◆ Exercise description: Output the listing below verbatim, but drop the images.

◆ Dataset section:

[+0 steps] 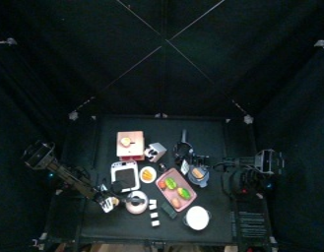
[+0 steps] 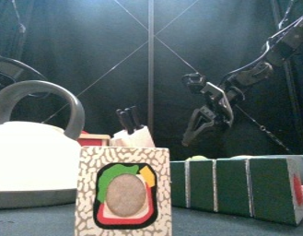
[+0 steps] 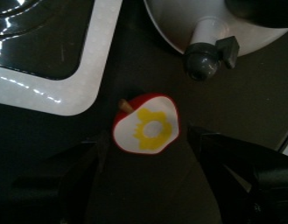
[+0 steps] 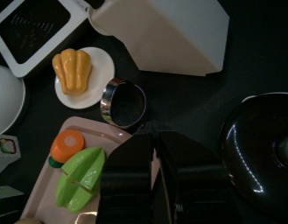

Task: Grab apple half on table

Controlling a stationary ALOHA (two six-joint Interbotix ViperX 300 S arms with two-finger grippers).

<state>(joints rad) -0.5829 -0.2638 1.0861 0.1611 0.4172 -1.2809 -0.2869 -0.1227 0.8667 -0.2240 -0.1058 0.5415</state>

◆ Worked solution:
[+0 steps] 
[+0 steps] 
[+0 steps] 
[+0 steps] 

Task: Grab apple half on table

Controlling a stationary ALOHA (two six-joint Interbotix ViperX 300 S arms with two-finger grippers).

<state>(joints rad) -0.5829 -0.2638 1.0861 0.1611 0.4172 -1.2809 -0.2869 -0.1227 0.8667 -0.2240 -0.1058 0.5415</state>

There is no more output to give.